You are viewing a plain text version of this content. The canonical link for it is here.

Posted to user@spark.apache.org by Tanveer Ahmad - EWI <T....@tudelft.nl> on 2020/06/25 03:35:01 UTC

Arrow RecordBatches to Spark Dataframe

Hi all,

I have a small question, if you people can help me.

In this code snippet<https://urldefense.proofpoint.com/v2/url?u=https-3A__gist.github.com_linar-2Djether_7dd61ed6fa89098ab9c58a1ab428b2b5&d=DwMFaQ&c=XYzUhXBD2cD-CornpT4QE19xOJBbRy-TBPLK0X9U2o8&r=0FbbJetCCSYzJEnEDCQ1rNv76vTL6SUFCukKhvNosPs&m=xmBkwlg97mtA1QdP5CjruMn_xeOPwDNai-A67sGzgE8&s=AamSgwvubLZjISfIuoBJCWRNB4aikOo78kezYSyRMqw&e=>, Jether is converting an prdd (RDD) of pd.Dataframes objects to Arrow RecordBatches (slices) and then to Spark Dataframe finally.
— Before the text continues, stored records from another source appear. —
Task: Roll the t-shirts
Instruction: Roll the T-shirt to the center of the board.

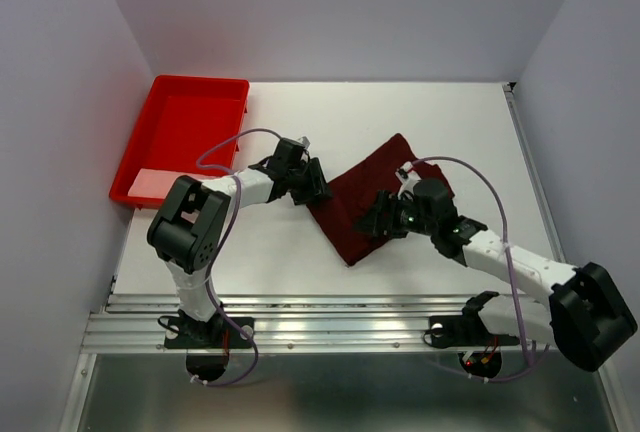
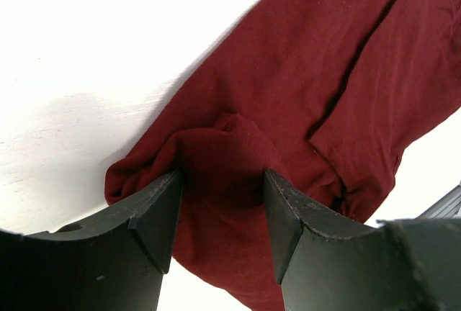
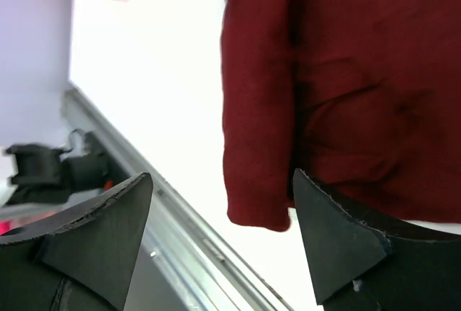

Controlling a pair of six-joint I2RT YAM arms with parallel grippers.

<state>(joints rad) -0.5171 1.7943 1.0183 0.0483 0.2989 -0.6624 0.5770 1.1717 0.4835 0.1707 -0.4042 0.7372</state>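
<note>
1. From above: a dark red soft cloth t-shirt (image 1: 360, 184) lies folded in a slanted strip near the middle of the flat white worktop (image 1: 400, 112). The left claw (image 1: 318, 190) sits at the t-shirt's left edge. The right claw (image 1: 372, 220) is over the near part of the t-shirt. A bright red hard plastic tray (image 1: 185, 127) sits at the far left corner, well apart from the t-shirt.
2. From the left wrist: the left claw (image 2: 222, 217) is pinching a bunched-up lump of the t-shirt (image 2: 302, 73). The cloth fills the gap and touches both black fingers (image 2: 155, 224). The rest of the t-shirt lies flat on the worktop (image 2: 108, 52), with a long crease down it.
3. From the right wrist: the right claw (image 3: 223, 224) is spread wide and holds nothing. A rounded folded edge of the t-shirt (image 3: 346, 73) shows between its fingers (image 3: 108, 232), lying on the worktop (image 3: 144, 59). A grey metal rail (image 3: 180, 217) runs along the worktop's edge.
</note>
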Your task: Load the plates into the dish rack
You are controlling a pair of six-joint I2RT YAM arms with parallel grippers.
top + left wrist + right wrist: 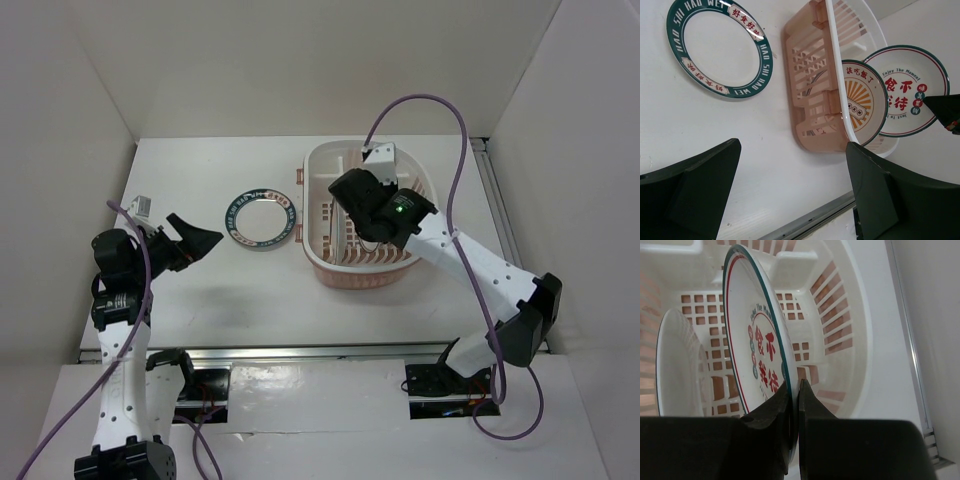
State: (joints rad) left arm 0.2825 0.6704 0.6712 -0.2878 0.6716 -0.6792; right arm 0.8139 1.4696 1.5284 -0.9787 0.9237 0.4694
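Note:
The pink-and-cream dish rack (318, 165) stands at the back middle of the table. My right gripper (796, 390) reaches down into the dish rack (840, 325), shut on the rim of the upright plate with red characters and coloured dots (760, 355). Beside that plate the sunburst plate (865, 102) stands on edge in the rack, showing its white back (677, 365) in the right wrist view. The plate with the dark blue-green rim band (260, 217) lies flat on the table left of the rack. My left gripper (195, 243) hovers open and empty left of it.
White walls close in the table on the left, back and right. A metal rail (300, 352) runs along the near edge, and another rail (912, 355) runs along the table's right side. The right arm's purple cable (440, 110) loops over the rack.

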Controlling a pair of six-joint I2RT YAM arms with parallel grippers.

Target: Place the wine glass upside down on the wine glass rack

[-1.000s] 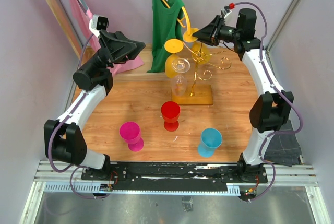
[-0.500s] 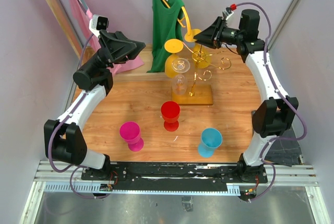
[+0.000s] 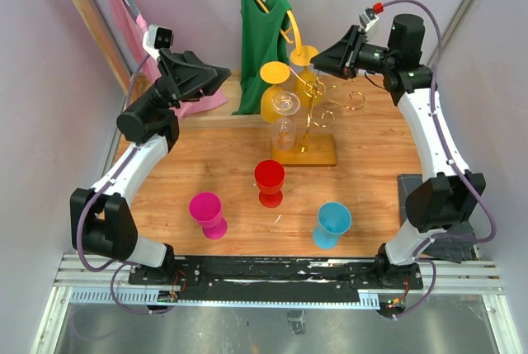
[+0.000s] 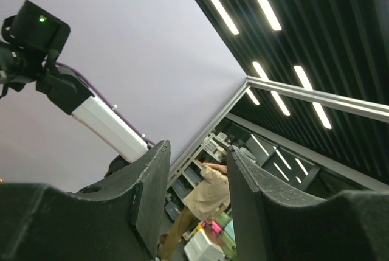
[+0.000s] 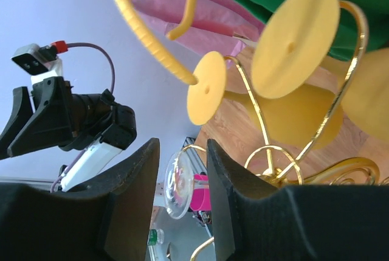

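Here the left tool (image 3: 221, 77) and right tool (image 3: 316, 60) both gape empty, the right near the wine glass rack (image 3: 318, 154).

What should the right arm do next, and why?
Probably draw the right gripper straight back until it is clear of the rack. Its jaws stand open and empty, a yellow glass hangs upside down on the rack right beside them, and the blue glass waits upright on the table.

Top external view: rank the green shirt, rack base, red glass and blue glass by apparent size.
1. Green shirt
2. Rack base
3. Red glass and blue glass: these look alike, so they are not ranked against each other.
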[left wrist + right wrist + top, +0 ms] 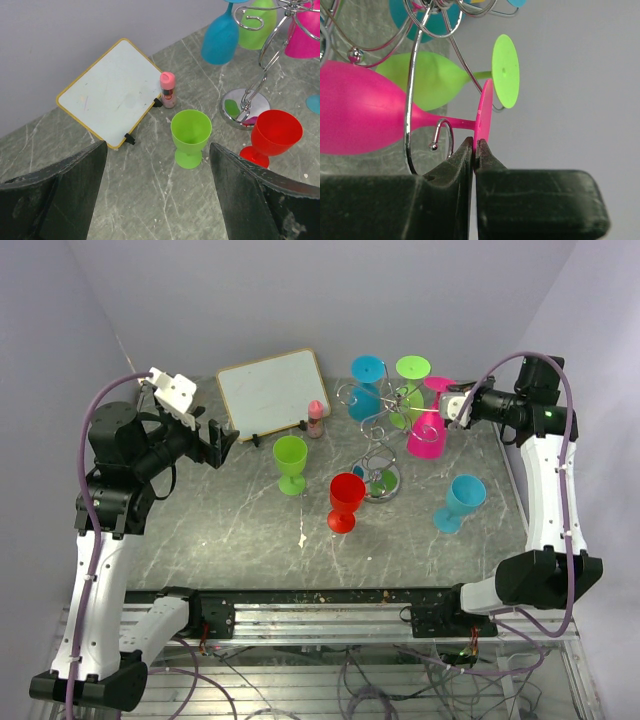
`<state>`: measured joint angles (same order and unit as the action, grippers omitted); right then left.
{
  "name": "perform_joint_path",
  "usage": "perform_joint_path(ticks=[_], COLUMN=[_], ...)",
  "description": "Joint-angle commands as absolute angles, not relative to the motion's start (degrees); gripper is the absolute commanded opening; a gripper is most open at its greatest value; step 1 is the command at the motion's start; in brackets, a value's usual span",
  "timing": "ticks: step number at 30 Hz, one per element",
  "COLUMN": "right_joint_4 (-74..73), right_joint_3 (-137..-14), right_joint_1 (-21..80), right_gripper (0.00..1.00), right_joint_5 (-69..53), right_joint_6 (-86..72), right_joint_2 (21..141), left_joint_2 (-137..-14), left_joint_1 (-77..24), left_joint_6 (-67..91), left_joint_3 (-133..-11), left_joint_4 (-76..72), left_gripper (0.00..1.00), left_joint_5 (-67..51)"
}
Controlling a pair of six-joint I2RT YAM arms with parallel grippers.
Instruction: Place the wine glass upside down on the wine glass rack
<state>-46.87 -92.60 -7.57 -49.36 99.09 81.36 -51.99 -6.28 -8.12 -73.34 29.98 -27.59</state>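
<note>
At far left, the left gripper (218, 443) hangs released, jaws spread wide, above the grey marbled table (220, 530) and well apart from the glasses. Right of centre stands the wine glass rack (381, 481), a silver wire stand whose curled arms loop out from a central post over a round, mirror-bright base. A pink wine glass (360, 120) hangs from it upside down, bowl low and stem crossing the wire arms, beside a blue glass (365, 400) and a green glass (412, 367) hung the same way. At far right, the right gripper (475, 146) is clenched on the rim of the pink glass's disc foot (a thin, edge-on pinch). The right wrist view cuts the pink bowl off at its left edge, and whether the foot sits fully on the wire cannot be made out.
</note>
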Motion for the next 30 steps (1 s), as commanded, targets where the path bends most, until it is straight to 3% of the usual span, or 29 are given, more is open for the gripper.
perform_joint_path(ticks=[1,30], right_joint_4=[-49.3,-54.1], right_joint_3=[-94.4,-93.7], right_joint_1=[-7.2,-7.2], right_gripper=[0.0,0.0], right_joint_5=[-51.8,-49.7], right_joint_6=[101.0,102.1], right_joint_2=[80.7,75.4], left_joint_2=[-51.8,-51.2], left_joint_1=[-5.5,-5.5], left_joint_6=[-8.6,-10.4], left_joint_3=[-74.7,-74.1], left_joint_4=[28.1,28.6], left_gripper=[0.93,0.96], left_joint_5=[-29.5,-28.5])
Similarly the code in Scala<https://github.com/apache/spark/blob/65a189c7a1ddceb8ab482ccc60af5350b8da5ea5/sql/core/src/main/scala/org/apache/spark/sql/execution/arrow/ArrowConverters.scala#L192-L206> converts   JavaRDD to Spark Dataframe.

If I already have an ardd (RDD) of pa.RecordBatch (Arrow RecordBatches) objects, how can I convert it to Spark Dataframe directly without using Pandas in PySpark? Thanks.


Regards,
Tanveer Ahmad